In the year since I’ve cut my hair, I’ve been pulled over twice for no reason AKA “randomly stopped.” This may not seem like a lot (especially for all those people in New York where stop and frisk is alive and well) but it’s been enough for me to change a few things about how I operate. I’ll ask my white girlfriend to drive if I notice a lot of cops are out. I try not to wear hats or hoodies at night for fear of looking too much like a black male and therefore, “too suspicious.” Of course I can’t say this is why I was pulled over. I can’t say that the officers in question thought I was male. But I can say this isn’t really something my queer white friends have ever complained to me about. When I talk about it, it’s not really an experience they relate to or a fear that they have every time they get into a car to leave somewhere late at night. They don’t know why it’s such a big deal for them to not do any of the stupid and obviously illegal things they tend to do if I’m the one behind the wheel.

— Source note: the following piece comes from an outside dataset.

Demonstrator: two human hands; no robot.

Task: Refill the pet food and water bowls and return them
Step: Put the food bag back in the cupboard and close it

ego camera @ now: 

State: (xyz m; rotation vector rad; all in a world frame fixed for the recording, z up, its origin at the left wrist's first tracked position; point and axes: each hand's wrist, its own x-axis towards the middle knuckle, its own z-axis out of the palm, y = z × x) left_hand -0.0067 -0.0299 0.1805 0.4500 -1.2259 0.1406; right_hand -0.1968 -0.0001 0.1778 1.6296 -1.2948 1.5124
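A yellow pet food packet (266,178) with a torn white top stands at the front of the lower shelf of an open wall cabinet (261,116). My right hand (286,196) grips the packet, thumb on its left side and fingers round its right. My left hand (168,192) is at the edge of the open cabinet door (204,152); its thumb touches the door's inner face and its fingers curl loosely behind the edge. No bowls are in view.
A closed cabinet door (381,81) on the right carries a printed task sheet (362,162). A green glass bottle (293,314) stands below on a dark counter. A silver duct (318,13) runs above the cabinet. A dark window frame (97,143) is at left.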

I have nowhere near the stature of Questlove but I’m not a small woman. If I’m wearing a hoodie or some other sort of clothing that puts my gender up for discussion (more than it already usually is despite the watermelons strapped to my chest) I try to do things that won’t scare people. I walk a reasonable distance away and if I’m walking faster than they are, I make some sort of noise before reaching them so they won’t be surprised. Actual black males have some sort of safety net in their maleness because honestly, a black male of my size is most likely faster and stronger than a black woman of my size (for example: me). If my lack of maleness is revealed, my safety net disappears. I’m not afraid to say that when I’m alone late at night, I would rather they be afraid of me than angry at me. As a black male, I might threaten their safety but as a gender non-conforming black lesbian, I might threaten their ideals. Questlove:

Seriously, imagine a life in which you think of other people’s safety and comfort first, before your own. You’re programmed and taught that from the gate. It’s like the opposite of entitlement.

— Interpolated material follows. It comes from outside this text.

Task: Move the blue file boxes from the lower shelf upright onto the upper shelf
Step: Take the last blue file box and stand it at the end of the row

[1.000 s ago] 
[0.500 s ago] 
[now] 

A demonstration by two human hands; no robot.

I think a lot of males lack the awareness that Questlove so poignantly speaks about. Male privilege allows them to carry on with the knowledge that they’re one of the “good ones” that won’t attack women and so whatever hangups anyone else has is their problem to deal with. Why should men have to respect other people’s possible fear? And why should black men have to respect that AND someone else’s possible racism? Rather than being upset that this happens, maybe this will give more men of color the opportunity to put themselves in the shoes of women, to come to terms with the fact that some of those women aren’t racist and crossing the street from them The Individual. They’re crossing the street to get away from Men because Men attack women, queers, and trans* people.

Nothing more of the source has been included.